- WHAT YOU WILL DO
Read through the lines below for the string "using" and copy each one that has it.

Records drawn from a dataset:
* * * *
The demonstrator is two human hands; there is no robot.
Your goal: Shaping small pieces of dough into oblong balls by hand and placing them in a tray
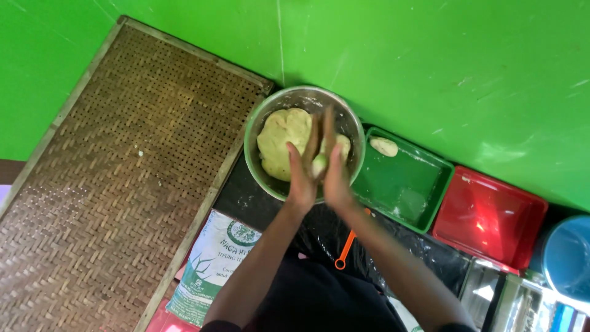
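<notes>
A small pale lump of dough [319, 165] is held pressed between the two palms, above the near part of the metal bowl [355, 123]. The fingers of the left hand [302, 167] are extended and laid close together, flat against the lump. The fingers of the right hand [335, 165] are likewise extended and closed against it from the other side. The fingertips of both hands are blurred, and their exact outline is hard to make out. Only a narrow edge of the lump is seen between the palms; the rest is hidden by the hands.

A large mass of yellowish dough [281, 142] is seen lying in the bowl, partly covered by the hands. A smaller piece behind the right hand is noted, but whether it is joined to the mass cannot be told.

Just right of the bowl, a green tray [409, 187] is observed, with one shaped piece of dough [384, 146] lying in its far corner. A red tray [491, 215] is set beside it. A blue container [568, 255] is cut off by the right edge of the view.

An orange handle [346, 249] is partly hidden under the right forearm; the tool itself cannot be identified. A printed flour bag [212, 267] is partly covered by the left forearm. A woven mat [117, 178] in a wooden frame is seen to the left, cut off at the lower edge. Metal items at lower right are too indistinct to name.
</notes>
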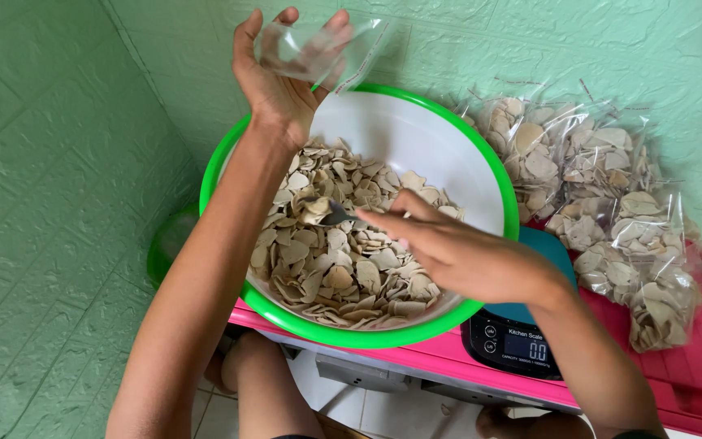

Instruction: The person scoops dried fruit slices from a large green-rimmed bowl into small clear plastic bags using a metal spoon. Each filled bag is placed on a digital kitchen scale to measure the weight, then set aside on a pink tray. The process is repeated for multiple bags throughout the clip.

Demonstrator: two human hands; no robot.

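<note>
Left hand (274, 77) holds clear bag (318, 50).

The big green-rimmed bowl (416, 122) is filling the middle of the frame, and its bare white inner wall at the upper right is leaving open room above the heap of pale chips (343, 260). The left hand (282, 73) is holding a clear empty bag (318, 49) over the bowl's upper left rim, blocking that side. The right hand (457, 252) is lying across the chips with a spoon (331, 213), crossing the centre. To the right, stacked filled bags (603, 203) are crowding the pink worktop (448, 354). A digital scale (517, 345) is taking the lower right edge beside the bowl.
</note>
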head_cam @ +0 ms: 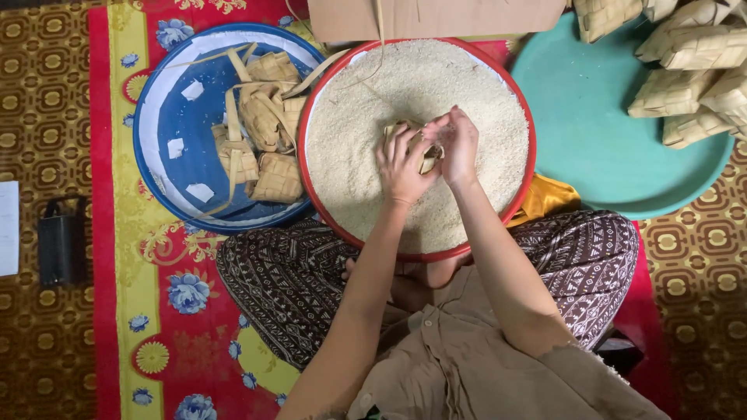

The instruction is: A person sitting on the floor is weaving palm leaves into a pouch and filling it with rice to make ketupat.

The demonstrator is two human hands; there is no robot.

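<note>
Your left hand (402, 165) is curling around a woven pouch (426, 152), with the fingers bent over its near side, so the hand is closed on it. Your right hand (457, 145) is meeting it from the other side; its fingers are bunched together at the top of the pouch and are pinching there, but I cannot tell if there are rice grains between them. The pouch is mostly hidden by both hands; only a small pale part is showing between them.

Both hands are hovering over the middle of a red-rimmed tray (526, 173), which is full of white rice (366, 117). The tray is lying on the floor just in front of your crossed legs, and its near edge is touching your patterned trousers (280, 276).

To the left, overlapping a little with the tray, a blue bowl (159, 101) is holding several pouches (261, 128) with loose leaf strips. To the right, a teal tray (591, 117) is carrying a pile of fuller pouches (692, 74) at its far corner. A brown box (436, 17) is standing behind the rice tray. Everything is sitting on a red flowered mat (179, 311), and a dark small object (61, 241) is lying well apart at the left edge.
</note>
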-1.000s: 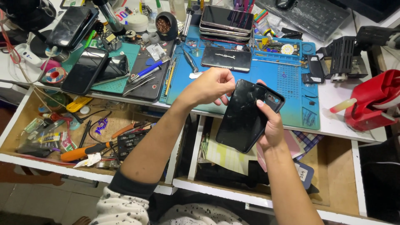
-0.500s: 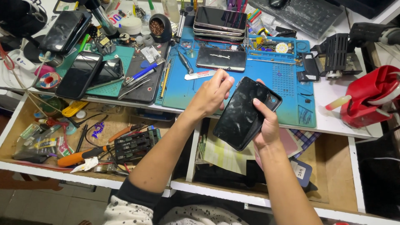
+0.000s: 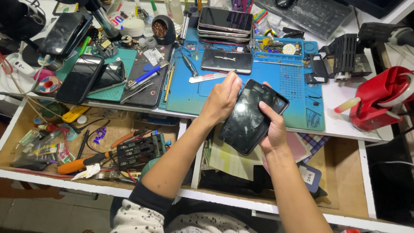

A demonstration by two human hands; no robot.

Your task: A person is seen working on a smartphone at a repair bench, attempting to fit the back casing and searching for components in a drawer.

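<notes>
Holding black phone [image 3: 250,116] — both hands' grip.

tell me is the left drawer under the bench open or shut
Open. The left drawer is pulled out below the white bench edge, so its screwdrivers, cables and other tools show from above.

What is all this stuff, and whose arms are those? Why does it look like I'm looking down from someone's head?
The picture comes from a small camera worn on a person's head, so you see what they see when they look down. The two arms are theirs. The right hand holds a black phone, and the left hand touches its upper edge. Below the hands is a white workbench with a blue mat on it. On the mat lie a stack of phones and another phone. More dark phones lie to the left. A red tape holder stands on the right. An open drawer holds small tools.
</notes>
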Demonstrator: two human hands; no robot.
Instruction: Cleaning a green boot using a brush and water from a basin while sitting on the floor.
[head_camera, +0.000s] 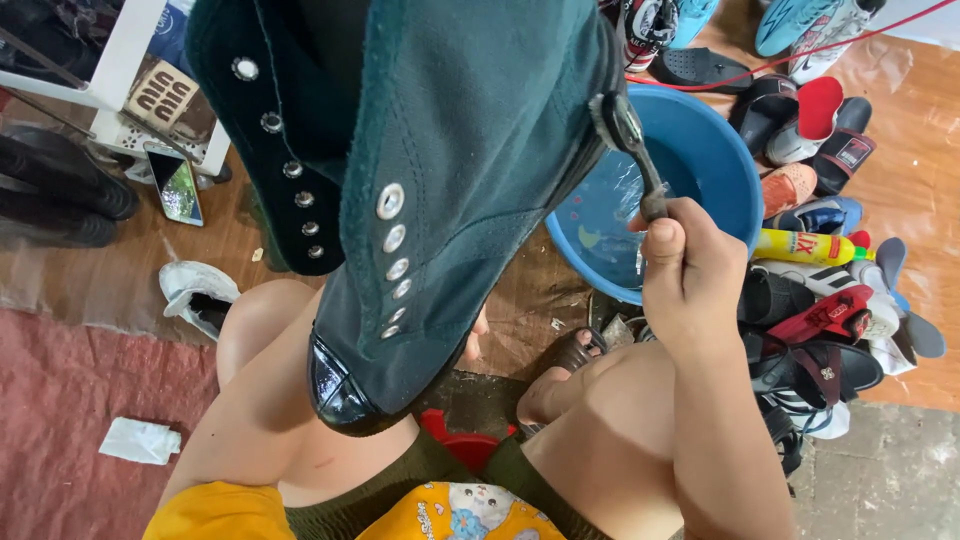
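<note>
A dark green high-top canvas shoe (450, 150) with metal eyelets and a glossy black toe cap fills the middle, toe pointing down toward my lap. My left hand (477, 338) is mostly hidden behind the shoe and holds it from the sole side; only fingertips show. My right hand (690, 280) grips a worn toothbrush (640, 160), and the brush head touches the shoe's side near the heel. Below the brush stands a blue basin (725, 150) holding water.
A pile of shoes and sandals (820, 330) lies at the right with a yellow bottle (800, 245) on it. At the left are a phone (178, 185), a white shelf (110, 70), a white cloth (195, 290), a tissue (140, 440) and a red mat (60, 420).
</note>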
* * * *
- EXERCISE SOLUTION
Instruction: The person scoops dried fruit slices from a large green-rimmed bowl into small clear plastic bags using a metal spoon. Each filled bag is placed on a digital kitchen scale to measure the weight, then set aside on a pink tray. The process is repeated for multiple bags throughout the clip.
Instruction: Cleaning a green boot using a brush and water from a basin while sitting on the floor.

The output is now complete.